• _TASK INSTRUCTIONS_:
Among the entries below, please show each line that carries the word "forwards".

*** DATA SUPPLIED Section Begins ***

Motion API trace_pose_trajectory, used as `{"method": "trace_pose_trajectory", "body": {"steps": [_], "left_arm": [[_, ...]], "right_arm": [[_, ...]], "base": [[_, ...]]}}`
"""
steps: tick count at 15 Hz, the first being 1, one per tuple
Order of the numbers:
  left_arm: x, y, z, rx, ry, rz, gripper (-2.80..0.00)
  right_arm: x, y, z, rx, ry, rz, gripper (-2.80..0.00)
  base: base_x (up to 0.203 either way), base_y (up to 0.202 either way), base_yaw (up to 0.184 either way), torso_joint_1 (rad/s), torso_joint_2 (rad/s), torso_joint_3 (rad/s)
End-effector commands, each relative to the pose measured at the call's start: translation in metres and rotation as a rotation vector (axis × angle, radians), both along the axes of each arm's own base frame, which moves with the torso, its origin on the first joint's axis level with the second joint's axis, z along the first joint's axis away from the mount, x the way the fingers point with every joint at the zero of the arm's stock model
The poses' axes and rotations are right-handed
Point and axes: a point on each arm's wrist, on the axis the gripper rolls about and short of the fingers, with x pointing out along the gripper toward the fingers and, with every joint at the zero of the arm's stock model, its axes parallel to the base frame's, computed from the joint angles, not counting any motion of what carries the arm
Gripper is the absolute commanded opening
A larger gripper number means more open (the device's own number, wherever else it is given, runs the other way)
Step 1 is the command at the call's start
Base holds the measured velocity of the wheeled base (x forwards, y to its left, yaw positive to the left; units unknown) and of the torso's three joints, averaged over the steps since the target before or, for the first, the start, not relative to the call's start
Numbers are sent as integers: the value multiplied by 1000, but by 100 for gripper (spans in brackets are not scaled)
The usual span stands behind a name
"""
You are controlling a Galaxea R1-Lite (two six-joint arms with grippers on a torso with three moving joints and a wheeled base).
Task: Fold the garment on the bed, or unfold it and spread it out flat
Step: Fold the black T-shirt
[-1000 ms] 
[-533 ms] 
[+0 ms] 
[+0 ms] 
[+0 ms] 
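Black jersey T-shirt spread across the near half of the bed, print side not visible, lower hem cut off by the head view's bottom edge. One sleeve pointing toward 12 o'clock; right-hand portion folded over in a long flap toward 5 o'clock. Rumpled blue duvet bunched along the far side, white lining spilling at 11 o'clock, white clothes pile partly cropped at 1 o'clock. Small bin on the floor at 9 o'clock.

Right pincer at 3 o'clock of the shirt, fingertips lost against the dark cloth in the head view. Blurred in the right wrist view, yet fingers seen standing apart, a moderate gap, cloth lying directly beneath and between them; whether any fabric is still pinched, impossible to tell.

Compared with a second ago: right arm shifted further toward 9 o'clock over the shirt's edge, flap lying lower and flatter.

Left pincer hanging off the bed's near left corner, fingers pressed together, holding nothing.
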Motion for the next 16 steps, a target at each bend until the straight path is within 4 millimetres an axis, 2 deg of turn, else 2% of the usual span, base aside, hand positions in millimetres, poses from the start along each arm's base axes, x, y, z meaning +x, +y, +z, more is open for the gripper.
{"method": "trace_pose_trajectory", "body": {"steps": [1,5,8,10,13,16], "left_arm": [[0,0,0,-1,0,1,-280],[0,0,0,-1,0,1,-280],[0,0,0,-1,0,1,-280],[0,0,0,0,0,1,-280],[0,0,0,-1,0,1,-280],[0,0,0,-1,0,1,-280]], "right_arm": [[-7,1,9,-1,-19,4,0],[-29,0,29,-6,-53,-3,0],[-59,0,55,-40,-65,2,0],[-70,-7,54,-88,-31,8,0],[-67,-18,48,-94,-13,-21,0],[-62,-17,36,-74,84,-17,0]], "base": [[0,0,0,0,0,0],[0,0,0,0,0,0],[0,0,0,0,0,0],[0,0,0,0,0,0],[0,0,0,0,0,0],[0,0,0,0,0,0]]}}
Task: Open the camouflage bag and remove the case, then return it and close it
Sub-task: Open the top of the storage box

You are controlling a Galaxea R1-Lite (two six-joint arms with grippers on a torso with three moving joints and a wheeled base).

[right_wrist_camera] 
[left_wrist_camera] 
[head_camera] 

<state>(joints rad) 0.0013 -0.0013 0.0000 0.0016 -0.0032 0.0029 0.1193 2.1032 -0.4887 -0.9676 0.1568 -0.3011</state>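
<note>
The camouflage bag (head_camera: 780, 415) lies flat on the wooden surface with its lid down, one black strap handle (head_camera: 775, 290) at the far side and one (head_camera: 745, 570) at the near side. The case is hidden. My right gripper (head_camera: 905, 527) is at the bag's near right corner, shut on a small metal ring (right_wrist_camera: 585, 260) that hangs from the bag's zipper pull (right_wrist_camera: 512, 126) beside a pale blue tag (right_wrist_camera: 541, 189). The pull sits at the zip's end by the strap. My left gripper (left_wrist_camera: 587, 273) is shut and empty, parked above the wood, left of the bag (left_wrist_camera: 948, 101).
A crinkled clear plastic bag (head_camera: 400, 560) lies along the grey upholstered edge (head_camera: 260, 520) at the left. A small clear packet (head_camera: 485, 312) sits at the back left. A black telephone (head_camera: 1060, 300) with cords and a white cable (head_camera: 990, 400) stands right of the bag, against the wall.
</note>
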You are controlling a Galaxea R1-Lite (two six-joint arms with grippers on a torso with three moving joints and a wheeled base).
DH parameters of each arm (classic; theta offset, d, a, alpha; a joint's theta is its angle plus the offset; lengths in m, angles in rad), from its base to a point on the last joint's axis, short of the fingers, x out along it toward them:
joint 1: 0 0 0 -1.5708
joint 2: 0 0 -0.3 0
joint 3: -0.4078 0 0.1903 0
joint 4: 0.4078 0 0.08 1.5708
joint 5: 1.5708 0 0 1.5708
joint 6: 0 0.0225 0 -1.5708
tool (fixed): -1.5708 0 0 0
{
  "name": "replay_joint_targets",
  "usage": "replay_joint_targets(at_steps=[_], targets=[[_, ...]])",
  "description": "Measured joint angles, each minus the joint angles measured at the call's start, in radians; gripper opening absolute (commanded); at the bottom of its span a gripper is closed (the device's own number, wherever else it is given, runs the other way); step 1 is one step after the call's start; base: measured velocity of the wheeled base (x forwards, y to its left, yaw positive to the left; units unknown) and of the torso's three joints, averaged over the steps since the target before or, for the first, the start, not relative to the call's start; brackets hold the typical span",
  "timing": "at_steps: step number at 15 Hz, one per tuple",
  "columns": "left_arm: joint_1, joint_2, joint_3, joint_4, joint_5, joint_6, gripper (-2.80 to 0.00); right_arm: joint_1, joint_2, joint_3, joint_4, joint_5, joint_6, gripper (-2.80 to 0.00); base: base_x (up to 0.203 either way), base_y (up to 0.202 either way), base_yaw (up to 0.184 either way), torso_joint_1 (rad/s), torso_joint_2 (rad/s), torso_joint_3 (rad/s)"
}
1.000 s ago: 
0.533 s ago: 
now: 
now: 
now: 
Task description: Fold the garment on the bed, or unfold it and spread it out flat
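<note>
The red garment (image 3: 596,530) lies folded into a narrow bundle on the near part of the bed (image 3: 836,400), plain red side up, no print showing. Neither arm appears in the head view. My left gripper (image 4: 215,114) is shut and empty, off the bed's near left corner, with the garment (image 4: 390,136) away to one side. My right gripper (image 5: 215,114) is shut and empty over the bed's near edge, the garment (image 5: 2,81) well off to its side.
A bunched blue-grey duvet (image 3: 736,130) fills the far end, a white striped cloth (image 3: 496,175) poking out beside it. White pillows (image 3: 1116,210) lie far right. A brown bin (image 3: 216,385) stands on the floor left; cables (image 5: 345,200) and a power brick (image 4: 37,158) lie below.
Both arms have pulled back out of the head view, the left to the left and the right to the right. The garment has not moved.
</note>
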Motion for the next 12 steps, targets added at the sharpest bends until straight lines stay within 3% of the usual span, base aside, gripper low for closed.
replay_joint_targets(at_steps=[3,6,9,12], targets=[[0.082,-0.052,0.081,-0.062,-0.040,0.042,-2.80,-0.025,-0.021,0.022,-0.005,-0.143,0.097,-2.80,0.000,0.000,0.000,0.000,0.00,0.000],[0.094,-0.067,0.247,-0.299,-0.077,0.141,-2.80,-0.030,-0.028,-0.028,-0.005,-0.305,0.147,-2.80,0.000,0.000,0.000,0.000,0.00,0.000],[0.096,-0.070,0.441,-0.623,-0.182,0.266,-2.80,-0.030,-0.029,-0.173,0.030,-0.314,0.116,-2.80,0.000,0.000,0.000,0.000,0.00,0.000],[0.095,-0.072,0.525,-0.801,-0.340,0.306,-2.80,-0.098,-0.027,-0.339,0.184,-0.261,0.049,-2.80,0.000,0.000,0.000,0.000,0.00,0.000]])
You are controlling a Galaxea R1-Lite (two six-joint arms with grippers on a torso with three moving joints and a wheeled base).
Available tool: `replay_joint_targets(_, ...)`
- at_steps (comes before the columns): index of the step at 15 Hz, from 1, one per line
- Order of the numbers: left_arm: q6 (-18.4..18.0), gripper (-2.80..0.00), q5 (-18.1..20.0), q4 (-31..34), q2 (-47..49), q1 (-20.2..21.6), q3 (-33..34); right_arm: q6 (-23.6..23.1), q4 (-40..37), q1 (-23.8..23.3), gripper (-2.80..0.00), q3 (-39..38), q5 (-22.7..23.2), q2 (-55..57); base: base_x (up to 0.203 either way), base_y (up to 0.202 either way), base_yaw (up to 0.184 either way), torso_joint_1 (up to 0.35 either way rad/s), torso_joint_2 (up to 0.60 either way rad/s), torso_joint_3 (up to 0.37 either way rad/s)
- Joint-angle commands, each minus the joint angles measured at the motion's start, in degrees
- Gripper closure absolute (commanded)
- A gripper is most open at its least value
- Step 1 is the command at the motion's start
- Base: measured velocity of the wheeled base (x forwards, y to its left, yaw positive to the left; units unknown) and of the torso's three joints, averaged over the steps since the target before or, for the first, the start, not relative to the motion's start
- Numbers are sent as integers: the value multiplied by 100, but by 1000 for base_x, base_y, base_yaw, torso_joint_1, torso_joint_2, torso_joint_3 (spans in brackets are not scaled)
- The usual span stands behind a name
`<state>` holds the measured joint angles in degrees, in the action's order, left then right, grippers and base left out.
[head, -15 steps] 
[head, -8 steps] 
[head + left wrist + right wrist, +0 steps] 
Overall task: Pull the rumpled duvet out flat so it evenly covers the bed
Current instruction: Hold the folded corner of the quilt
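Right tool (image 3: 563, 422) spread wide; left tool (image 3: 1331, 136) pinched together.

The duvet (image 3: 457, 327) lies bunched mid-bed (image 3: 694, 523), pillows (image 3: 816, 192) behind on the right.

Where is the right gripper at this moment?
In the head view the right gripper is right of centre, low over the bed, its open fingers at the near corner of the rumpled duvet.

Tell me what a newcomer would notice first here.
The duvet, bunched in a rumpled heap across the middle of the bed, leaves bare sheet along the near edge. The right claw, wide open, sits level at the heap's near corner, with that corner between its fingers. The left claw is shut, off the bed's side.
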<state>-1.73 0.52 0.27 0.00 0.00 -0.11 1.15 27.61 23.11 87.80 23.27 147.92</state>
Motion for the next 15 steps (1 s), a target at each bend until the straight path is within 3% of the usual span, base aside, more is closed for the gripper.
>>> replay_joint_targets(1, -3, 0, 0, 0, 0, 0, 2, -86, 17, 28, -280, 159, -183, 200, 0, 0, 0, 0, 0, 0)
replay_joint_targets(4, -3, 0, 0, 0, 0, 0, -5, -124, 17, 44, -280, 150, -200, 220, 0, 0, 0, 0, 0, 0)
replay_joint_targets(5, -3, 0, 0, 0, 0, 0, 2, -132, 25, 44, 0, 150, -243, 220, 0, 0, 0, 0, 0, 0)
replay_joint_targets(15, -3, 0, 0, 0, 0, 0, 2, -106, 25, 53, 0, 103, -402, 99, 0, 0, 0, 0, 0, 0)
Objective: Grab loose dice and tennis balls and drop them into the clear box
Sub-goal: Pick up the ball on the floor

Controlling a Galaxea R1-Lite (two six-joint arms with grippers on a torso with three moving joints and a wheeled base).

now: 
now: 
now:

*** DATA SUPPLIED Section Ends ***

• _OUTPUT OF THE EXERCISE_:
Base holds the measured velocity of the wheeled base (x forwards, y to its left, yaw positive to the left; units unknown) and of the torso's three joints, averaged over the steps since the target before or, for the first, the start, not relative to the call's start
  "description": "Measured joint angles, each minus the joint angles measured at the call's start, in radians; gripper opening absolute (commanded); at the bottom of its span a gripper is closed (the device's own number, wherever else it is given, runs the other way); step 1 is one step after the call's start; base: measured velocity of the wheeled base (x forwards, y to its left, yaw positive to the left; units unknown) and of the torso's three joints, averaged over the steps since the target before or, for the first, the start, not relative to the call's start; brackets hold the typical span",
- Base: measured velocity of the wheeled base (x forwards, y to its left, yaw positive to the left; units unknown) and of the torso's three joints, averaged over the steps since the target before or, for the first, the start, not relative to the motion's start

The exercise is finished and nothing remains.